16 de agosto de 2025
Politica

Juíza manda peritos avaliarem estado mental de juiz que criou identidade de nobre inglês

A Justiça de São Paulo determinou que o juiz aposentado José Eduardo Franco dos Reis passe por uma avaliação psiquiátrica. O magistrado se apresentava como descendente da nobreza britânica e viveu 45 anos sob a falsa identidade de Edward Albert Lancelot Dodd Canterbury Caterham Wickfield – nome com o qual exerceu a magistratura por 22 anos.

A pedido da defesa, a juíza Julia Martinez Alonso de Almeida Alvim, da 29.ª Vara Criminal de São Paulo, determinou a instauração do chamado “incidente de insanidade”. Júlia Alvim suspendeu a ação penal até conclusão dos exames. 

Por meio desse procedimento, peritos analisam a saúde mental do réu. Com isso, ele pode ser declarado inimputável no processo em que responde por uso de documento falso e falsidade ideológica.

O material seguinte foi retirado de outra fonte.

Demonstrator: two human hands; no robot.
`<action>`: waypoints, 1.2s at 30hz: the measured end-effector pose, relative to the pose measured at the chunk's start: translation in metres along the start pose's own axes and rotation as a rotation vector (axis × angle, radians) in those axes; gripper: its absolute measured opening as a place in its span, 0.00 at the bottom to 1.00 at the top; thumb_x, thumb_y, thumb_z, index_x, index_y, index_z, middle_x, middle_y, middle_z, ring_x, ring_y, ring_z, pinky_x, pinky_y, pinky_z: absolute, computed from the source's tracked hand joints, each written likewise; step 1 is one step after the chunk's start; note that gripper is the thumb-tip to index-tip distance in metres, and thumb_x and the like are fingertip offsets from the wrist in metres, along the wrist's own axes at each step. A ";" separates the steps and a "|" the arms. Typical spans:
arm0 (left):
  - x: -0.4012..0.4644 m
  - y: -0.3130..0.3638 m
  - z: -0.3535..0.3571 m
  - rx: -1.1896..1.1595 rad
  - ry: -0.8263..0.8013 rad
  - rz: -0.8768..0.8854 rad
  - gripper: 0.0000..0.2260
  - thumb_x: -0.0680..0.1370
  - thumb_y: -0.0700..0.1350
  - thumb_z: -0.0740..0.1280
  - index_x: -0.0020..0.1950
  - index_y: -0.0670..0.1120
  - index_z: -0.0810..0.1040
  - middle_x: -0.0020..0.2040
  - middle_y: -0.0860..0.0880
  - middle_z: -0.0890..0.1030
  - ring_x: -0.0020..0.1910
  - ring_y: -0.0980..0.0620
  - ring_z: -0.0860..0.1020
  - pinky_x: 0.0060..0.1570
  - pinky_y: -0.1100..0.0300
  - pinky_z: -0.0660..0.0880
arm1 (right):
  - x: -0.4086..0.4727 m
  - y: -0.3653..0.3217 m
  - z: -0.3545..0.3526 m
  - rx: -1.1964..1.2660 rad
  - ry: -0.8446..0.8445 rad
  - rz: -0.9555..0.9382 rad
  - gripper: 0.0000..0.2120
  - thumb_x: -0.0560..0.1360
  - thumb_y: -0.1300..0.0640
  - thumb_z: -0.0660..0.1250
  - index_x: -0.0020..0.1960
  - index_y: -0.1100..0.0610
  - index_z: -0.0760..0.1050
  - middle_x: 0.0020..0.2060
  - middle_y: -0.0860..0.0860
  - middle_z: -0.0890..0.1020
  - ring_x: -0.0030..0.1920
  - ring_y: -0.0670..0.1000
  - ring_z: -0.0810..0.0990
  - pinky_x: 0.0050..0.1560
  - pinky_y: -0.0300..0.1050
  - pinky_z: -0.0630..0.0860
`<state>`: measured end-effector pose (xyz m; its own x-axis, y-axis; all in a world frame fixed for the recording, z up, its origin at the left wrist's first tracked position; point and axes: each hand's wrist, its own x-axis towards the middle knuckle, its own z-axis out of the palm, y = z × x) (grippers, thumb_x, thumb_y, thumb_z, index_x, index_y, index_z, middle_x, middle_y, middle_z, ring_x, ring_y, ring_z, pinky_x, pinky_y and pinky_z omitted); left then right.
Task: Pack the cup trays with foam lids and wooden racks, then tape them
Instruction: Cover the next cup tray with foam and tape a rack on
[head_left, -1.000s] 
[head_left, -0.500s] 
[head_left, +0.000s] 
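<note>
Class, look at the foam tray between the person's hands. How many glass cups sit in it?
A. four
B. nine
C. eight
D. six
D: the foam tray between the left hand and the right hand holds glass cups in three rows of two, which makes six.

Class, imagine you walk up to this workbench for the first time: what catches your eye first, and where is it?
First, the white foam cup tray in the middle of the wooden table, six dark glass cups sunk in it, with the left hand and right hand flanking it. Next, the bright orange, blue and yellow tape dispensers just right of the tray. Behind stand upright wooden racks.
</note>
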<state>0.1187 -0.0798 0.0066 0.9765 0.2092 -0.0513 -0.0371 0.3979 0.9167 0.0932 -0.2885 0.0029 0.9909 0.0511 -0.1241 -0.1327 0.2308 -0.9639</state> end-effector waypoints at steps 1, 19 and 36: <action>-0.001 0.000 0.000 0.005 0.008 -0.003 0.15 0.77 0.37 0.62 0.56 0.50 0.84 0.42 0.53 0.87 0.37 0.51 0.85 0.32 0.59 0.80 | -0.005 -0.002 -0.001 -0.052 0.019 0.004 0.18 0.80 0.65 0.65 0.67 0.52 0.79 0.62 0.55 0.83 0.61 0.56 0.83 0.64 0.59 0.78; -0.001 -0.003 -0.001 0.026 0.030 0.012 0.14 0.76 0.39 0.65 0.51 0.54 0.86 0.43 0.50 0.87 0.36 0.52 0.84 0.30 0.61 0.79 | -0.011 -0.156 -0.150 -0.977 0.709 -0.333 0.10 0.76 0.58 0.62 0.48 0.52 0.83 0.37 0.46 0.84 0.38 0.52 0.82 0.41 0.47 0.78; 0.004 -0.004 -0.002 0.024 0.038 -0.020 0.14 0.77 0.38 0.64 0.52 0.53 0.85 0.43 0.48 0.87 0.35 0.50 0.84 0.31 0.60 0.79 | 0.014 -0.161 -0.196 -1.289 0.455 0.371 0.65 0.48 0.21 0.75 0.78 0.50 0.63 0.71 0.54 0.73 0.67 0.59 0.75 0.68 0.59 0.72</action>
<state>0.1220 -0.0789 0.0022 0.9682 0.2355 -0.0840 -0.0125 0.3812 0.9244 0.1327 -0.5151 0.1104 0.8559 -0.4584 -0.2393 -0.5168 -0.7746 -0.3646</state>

Os advogados juntaram ao processo um laudo com diagnóstico de Transtorno de Personalidade Esquizoide (TPE). O TPE compõe o agrupamento dos chamados transtornos excêntricos. É caracterizado por distanciamento e desinteresse generalizado por relacionamentos interpessoais.

Segundo o laudo, “houve perda da capacidade de autodeterminação desde o momento da decisão pela mudança do nome até os dias atuais, embora mantivesse preservada a capacidade de entendimento em relação ao ato”.

Em sua decisão, a magistrada afirma que há “dúvida razoável a respeito da higidez mental do acusado” e de sua “plena capacidade e imputabilidade”.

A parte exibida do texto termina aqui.